Call centers and other business process outsourcing efforts in particular are helping to increase patients’ ability to connect and experience better outcomes. Easy appointment making, prescription refill services and the ability to make requests through patient portals are just a few of the ways in which call centers are helping to make healthcare a better experience for both patients and facilities. Connected health technologies also allow healthcare to move beyond episodic care coordination. Information linking an aggregation allows providers to make more informed care decisions while delivering care in the most efficient and appropriate ways for all patients – everyone from Baby Boomers to Millennials. 
 

4. Telehealth services transforms the way healthcare is delivered

Telehealth technology supports patient care, administrative activities, and health education. It is touted as strategy for improving access to care while lowering the cost of transportation and increasing patient convenience. Telehealth is especially beneficial for patients in remote regions that sometimes must drive an hour or more to access healthcare.

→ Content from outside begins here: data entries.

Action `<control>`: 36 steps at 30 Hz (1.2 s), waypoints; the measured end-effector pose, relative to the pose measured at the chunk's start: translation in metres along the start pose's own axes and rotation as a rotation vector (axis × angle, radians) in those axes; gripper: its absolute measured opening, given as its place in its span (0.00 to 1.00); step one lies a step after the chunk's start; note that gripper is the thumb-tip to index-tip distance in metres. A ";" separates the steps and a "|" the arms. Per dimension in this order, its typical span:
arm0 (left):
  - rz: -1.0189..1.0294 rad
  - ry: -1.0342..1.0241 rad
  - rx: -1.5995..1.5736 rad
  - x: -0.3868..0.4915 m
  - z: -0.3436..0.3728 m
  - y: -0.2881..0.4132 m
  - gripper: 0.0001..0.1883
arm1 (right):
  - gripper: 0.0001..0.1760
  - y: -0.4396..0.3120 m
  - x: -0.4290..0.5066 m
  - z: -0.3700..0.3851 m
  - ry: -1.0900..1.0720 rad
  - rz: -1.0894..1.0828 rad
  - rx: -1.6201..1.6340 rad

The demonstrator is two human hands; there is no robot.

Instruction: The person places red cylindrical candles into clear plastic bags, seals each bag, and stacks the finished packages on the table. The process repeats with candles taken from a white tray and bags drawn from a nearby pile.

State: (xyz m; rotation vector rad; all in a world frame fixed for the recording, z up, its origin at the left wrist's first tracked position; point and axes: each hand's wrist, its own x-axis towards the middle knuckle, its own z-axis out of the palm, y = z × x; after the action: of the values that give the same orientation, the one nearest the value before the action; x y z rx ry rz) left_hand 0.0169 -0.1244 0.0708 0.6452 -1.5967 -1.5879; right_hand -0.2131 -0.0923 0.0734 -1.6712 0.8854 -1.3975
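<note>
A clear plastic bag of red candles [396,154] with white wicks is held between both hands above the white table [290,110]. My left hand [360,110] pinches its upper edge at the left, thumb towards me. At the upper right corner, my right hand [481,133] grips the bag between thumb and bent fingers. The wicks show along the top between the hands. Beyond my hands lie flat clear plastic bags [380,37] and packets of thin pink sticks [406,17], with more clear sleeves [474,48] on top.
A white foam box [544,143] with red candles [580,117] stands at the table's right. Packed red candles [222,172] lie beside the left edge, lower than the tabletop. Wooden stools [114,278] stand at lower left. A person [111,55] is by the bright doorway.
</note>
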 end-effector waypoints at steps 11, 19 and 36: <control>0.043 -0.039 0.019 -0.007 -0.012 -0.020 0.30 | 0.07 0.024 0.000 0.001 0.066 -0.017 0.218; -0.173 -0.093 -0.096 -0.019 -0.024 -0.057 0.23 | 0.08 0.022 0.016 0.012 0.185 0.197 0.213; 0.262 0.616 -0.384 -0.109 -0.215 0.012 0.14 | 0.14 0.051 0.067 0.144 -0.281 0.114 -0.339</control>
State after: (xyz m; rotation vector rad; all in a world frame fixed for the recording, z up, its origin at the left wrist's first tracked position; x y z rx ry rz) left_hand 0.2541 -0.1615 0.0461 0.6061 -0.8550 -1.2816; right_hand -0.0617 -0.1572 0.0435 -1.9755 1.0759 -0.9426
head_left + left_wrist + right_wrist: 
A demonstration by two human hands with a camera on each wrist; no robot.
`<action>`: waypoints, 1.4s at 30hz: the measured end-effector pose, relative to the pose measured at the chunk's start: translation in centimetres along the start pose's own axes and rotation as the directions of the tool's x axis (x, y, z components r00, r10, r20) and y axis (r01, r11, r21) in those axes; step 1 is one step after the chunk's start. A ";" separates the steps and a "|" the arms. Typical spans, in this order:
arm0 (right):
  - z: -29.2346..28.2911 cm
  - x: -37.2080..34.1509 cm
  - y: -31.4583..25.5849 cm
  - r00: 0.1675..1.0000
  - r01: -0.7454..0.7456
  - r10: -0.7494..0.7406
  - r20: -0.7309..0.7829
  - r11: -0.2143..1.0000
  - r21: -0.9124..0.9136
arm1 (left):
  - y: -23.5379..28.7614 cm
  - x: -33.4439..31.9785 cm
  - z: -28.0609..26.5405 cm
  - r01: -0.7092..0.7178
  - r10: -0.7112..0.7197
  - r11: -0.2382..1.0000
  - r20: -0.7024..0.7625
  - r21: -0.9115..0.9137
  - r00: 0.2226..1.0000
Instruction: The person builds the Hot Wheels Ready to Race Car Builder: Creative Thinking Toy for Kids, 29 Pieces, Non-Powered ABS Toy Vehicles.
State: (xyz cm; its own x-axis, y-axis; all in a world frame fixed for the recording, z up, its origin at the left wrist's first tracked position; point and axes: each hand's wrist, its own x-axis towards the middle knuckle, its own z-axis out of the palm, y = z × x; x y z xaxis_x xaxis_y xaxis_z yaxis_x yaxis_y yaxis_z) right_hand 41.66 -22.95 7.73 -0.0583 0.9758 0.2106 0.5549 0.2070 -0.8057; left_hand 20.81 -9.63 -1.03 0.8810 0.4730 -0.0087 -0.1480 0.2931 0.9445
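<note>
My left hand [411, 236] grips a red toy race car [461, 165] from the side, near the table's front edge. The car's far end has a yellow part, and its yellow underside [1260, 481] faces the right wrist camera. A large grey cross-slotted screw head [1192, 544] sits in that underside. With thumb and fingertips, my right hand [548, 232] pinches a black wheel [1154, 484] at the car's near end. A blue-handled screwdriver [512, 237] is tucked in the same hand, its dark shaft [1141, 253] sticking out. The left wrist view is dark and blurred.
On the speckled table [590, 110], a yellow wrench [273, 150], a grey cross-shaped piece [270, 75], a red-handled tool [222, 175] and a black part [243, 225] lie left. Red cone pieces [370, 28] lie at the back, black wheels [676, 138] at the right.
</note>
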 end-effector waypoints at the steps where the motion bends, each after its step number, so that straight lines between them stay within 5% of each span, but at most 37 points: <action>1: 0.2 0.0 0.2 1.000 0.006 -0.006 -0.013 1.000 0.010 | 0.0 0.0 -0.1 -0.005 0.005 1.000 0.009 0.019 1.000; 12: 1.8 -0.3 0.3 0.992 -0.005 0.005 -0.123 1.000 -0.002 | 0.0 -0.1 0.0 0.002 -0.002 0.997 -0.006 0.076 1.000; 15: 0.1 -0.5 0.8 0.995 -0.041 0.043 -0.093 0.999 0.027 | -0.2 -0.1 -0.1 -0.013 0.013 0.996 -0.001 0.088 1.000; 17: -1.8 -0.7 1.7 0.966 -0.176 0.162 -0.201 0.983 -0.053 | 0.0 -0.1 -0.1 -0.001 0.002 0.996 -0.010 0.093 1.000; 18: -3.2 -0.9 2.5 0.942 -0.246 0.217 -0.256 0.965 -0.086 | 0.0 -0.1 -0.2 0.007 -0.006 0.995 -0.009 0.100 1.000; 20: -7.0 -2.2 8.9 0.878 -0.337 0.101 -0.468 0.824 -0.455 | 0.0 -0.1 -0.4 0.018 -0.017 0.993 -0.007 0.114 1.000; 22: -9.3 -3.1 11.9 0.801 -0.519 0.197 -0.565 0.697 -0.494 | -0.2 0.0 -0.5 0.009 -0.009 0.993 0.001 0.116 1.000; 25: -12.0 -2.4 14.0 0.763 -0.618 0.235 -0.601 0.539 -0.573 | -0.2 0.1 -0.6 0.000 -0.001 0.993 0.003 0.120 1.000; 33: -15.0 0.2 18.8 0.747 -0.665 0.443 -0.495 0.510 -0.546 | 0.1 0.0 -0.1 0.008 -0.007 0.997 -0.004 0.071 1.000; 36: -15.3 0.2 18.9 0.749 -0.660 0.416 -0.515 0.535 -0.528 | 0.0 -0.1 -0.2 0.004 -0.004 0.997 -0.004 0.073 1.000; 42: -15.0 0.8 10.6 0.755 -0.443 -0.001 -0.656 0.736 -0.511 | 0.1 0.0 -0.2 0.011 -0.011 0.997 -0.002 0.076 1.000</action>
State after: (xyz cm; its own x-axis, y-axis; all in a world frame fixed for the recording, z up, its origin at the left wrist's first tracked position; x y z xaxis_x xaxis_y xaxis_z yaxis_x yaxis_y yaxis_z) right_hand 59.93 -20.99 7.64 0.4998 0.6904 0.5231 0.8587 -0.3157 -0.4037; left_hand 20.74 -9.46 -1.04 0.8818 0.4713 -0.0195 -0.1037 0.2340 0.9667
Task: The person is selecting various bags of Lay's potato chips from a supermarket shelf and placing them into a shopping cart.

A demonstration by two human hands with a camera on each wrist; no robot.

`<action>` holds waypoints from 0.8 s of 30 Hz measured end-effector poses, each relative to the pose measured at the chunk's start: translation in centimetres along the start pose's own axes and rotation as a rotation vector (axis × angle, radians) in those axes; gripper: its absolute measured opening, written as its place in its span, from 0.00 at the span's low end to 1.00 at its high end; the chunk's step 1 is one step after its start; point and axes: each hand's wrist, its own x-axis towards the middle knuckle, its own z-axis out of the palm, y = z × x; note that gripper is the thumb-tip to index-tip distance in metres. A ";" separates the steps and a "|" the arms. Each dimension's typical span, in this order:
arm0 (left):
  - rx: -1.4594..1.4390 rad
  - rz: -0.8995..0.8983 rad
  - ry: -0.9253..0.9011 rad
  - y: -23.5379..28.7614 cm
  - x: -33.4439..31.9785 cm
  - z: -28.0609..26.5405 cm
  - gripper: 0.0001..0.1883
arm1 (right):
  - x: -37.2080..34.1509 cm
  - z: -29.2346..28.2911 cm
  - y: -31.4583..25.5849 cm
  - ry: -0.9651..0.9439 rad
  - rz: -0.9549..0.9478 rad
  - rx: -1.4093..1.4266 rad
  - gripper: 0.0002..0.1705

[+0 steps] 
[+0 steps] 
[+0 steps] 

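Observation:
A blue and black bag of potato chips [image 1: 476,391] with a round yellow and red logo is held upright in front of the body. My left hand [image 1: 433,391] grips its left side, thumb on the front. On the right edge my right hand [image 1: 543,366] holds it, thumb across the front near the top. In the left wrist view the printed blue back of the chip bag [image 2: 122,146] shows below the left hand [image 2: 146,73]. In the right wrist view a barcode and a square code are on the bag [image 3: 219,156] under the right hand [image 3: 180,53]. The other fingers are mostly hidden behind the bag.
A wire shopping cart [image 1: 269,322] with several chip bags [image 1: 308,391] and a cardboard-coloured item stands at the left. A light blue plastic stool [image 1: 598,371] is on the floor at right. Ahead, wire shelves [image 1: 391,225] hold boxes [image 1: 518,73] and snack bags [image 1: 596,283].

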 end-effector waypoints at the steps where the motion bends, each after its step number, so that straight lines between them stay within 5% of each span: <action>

One study found that patient outcomes associated with telehealth services offering care and counseling for patients with chronic diseases “was comparable, or more effective, than usual care  .”
 
Technology enables health systems to go beyond treating an ailment to include scheduling for appointments and diagnostics, follow-up visit coordination and all touch points in between. A positive patient experience is a top priority in healthcare, and technology has proven to be the key to success in the pursuit of patient satisfaction.